### What needs to be done
Would you write out all of the data exactly as it appears below?
START Data segment
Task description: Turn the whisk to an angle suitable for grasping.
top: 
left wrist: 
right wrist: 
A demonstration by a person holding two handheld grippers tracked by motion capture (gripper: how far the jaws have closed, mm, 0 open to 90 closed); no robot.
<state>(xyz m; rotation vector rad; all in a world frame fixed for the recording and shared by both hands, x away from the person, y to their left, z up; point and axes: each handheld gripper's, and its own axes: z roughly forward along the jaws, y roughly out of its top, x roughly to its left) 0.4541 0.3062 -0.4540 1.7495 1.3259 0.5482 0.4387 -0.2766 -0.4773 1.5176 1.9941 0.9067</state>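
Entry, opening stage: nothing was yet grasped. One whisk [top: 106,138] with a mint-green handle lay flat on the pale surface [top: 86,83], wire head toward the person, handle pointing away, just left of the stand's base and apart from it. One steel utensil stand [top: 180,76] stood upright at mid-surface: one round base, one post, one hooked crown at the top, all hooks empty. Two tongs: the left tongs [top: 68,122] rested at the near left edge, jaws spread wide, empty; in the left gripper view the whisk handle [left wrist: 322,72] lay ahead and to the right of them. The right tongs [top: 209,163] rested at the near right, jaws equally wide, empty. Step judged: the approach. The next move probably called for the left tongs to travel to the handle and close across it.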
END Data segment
### Exercise result
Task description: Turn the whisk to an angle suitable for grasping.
top: 
left wrist: 
right wrist: 
A demonstration by a person holding two handheld grippers tracked by motion capture (gripper: how far the jaws have closed, mm, 0 open to 90 closed); no robot.
<state>(xyz m; rotation vector rad; all in a world frame fixed for the recording and shared by both hands, x away from the person, y to their left, z up; point and axes: each handheld gripper's, and its own axes: z roughly forward along the jaws, y roughly out of its top, x roughly to its left) 0.4541 0.3062 -0.4540 1.7495 1.3259 0.5482 0.4387 -0.2766 -0.4773 1.5176 1.9941 0.9067</state>
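Entry, opening stage: nothing was yet grasped. One whisk [top: 106,138] with a mint-green handle lay flat on the pale surface [top: 86,83], wire head toward the person, handle pointing away, just left of the stand's base and apart from it. One steel utensil stand [top: 180,76] stood upright at mid-surface: one round base, one post, one hooked crown at the top, all hooks empty. Two tongs: the left tongs [top: 68,122] rested at the near left edge, jaws spread wide, empty; in the left gripper view the whisk handle [left wrist: 322,72] lay ahead and to the right of them. The right tongs [top: 209,163] rested at the near right, jaws equally wide, empty. Step judged: the approach. The next move probably called for the left tongs to travel to the handle and close across it.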

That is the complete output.